Three elephants will be moved from The Toronto Zoo
Three elephants will be moved from The Toronto Zoo

Andrea Stockton, staff writer

December 19, 2011 — Former Price is Right host Bob Barker has offered to pay to move three Toronto Zoo elephants to a warmer home in California.

Barker helps close elephant exhibit
Barker helps close elephant exhibit

It started with a push from the game show host earlier this year, and now three elephants at The Toronto Zoo are preparing for their trek to a much warmer home in California.

Bob Barker has also offered to cover the full cost of transportation so that the elephants can reside in a warmer facility with more open space.

In a statement displayed on the PAWS (Performing Animal Welfare Society) website, Barker is quoted as saying, “I want them to have the most efficient and humane transition to their new home...I said this would not cost the city a penny and I want to assure them it won't.”

Over the last five years or so, four elephants have died at the zoo, leaving Toka, Thika and Iringa on their own.
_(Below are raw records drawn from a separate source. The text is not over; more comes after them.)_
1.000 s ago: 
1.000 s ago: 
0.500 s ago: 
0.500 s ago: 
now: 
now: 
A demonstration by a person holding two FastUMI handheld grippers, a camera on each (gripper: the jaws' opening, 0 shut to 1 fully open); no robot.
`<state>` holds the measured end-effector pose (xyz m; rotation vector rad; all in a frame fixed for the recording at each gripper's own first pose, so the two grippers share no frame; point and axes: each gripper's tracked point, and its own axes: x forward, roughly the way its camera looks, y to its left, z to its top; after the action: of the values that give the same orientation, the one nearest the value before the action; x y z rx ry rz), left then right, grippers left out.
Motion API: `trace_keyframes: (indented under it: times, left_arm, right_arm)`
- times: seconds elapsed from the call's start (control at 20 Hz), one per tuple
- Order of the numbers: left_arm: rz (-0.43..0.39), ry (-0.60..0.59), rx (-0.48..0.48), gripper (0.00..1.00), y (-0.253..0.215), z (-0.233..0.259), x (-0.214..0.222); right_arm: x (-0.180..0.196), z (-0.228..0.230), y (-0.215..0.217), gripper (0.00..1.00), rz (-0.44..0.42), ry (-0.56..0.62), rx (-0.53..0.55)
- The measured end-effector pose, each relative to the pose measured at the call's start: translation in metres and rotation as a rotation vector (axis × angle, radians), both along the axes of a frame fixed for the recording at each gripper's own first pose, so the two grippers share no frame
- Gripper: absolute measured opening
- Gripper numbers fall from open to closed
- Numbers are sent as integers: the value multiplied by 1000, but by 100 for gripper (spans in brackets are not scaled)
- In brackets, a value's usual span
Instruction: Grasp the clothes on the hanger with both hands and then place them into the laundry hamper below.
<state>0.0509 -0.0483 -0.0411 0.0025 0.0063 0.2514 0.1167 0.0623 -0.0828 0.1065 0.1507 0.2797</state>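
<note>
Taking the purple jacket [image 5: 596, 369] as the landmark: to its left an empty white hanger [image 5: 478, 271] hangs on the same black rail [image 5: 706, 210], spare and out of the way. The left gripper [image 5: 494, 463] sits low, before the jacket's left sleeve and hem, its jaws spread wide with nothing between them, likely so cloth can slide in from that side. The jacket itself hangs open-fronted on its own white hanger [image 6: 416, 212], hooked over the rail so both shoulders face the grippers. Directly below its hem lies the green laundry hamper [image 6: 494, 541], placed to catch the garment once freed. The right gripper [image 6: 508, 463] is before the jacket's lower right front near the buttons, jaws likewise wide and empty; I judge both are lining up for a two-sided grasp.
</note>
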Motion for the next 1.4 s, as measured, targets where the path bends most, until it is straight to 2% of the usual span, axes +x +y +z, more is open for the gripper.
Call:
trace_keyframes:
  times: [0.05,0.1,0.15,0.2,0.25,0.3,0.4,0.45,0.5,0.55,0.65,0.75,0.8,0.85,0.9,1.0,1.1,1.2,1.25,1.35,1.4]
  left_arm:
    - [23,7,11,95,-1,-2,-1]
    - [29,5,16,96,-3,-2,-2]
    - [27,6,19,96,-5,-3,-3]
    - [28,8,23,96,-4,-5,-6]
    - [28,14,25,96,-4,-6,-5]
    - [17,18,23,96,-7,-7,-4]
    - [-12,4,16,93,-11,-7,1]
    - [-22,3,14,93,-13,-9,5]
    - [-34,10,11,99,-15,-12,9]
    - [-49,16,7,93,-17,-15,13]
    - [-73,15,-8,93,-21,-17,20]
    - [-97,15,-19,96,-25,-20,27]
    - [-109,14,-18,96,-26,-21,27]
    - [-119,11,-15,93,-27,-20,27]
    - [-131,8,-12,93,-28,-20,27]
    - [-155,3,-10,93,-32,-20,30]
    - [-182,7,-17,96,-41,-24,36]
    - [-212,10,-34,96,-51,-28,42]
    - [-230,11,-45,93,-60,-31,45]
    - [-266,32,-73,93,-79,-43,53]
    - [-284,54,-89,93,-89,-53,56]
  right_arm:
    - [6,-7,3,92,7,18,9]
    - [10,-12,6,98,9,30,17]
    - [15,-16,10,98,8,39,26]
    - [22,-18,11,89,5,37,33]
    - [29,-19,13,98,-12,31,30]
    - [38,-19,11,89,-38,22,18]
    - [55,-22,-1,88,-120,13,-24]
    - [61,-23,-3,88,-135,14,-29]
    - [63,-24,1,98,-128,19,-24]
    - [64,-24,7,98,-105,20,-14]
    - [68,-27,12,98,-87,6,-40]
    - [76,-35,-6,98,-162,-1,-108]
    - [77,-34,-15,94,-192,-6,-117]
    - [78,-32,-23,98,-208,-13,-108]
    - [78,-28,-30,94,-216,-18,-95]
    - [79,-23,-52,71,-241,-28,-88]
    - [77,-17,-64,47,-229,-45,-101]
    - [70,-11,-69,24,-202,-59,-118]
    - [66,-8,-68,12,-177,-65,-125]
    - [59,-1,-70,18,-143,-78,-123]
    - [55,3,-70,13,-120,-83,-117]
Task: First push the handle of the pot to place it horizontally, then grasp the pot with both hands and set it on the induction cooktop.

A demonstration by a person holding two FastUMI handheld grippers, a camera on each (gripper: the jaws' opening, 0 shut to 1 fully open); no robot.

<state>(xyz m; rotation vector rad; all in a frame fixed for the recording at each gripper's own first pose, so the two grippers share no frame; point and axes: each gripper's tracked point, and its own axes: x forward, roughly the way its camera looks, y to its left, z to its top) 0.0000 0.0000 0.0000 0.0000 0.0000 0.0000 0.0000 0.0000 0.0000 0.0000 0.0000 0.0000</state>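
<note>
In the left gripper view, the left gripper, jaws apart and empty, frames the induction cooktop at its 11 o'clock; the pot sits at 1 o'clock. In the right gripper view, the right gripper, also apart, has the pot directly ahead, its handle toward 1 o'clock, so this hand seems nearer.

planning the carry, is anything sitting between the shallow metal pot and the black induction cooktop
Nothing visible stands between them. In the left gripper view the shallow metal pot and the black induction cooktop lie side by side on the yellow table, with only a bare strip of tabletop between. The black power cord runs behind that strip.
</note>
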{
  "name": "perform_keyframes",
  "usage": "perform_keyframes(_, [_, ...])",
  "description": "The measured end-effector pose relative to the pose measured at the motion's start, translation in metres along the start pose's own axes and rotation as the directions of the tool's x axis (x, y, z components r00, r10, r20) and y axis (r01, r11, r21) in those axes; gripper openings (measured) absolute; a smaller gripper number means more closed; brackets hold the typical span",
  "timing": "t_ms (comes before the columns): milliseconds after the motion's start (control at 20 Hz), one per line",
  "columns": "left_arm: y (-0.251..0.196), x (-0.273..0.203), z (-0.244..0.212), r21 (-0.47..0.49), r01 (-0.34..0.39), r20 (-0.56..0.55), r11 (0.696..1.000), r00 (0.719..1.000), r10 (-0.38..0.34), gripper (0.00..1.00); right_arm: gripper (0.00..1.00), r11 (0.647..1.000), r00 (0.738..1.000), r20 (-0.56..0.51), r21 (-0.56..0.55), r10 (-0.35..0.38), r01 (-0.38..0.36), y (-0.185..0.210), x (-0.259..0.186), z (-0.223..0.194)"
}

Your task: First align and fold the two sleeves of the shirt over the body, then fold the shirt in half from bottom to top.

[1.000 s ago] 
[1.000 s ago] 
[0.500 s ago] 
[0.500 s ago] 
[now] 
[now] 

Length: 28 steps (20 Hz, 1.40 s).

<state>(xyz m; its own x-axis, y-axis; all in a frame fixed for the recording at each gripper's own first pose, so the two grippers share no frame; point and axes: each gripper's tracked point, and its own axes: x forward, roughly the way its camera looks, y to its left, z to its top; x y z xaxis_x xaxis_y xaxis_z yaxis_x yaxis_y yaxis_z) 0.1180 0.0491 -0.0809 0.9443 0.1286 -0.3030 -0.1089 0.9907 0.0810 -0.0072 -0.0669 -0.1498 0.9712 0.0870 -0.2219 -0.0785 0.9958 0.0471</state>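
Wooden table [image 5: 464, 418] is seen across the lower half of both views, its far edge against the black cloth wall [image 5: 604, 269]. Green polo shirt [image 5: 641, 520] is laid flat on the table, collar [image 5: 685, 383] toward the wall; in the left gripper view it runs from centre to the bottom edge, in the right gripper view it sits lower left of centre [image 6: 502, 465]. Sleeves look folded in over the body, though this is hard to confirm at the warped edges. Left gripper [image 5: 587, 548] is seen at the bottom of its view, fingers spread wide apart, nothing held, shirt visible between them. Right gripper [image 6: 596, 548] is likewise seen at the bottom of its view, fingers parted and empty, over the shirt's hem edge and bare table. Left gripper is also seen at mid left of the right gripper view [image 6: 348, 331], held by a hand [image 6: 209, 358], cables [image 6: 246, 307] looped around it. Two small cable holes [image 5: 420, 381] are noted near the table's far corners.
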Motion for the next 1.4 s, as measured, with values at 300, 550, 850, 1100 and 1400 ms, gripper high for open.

According to Toronto city councillor and zoo board member Glenn De Baeremaeker, the female elephants are considered to be “senior citizens” in elephant years and are deserving of a more suitable environment.

“The facility we built for the elephants about 30 years ago, just don't meet today's standards. We have about a one acre compound and the sanctuary in California that we're sending them to has an 80 acre compound.”

The cost to make the current compound bigger would be between $15-20 million, which is more than the city can afford.

“And we didn't want to bring in more elephants to a facility we thought was inadequate. It's also very cold in the city of Toronto, especially with the windchill and it's just too cold for our elephants. They've worked hard for a long time and it's time to send them down south to enjoy a paradise, much like most of our seniors want to do,” explains De Baeremaeker.

Toronto city council voted in late October to send the elephants south of the border and now the appropriate steps are being made to get the transfer process underway.

“The training itself doesn't take that long, but the paper work to export elephants takes longer than the training of the elephant to enter a crate,” says De Baeremaeker.

He adds it will take about two to three months to do all of the paper work to ensure the elephants are healthy and safe before travelling. Officials hope to have the elephants in the California sanctuary by next April.

A live camera will be set up in California so that people who visit The Toronto Zoo can watch the elephants on giant film screens. An educational and interactive exhibit will also be set up for visitors to enjoy.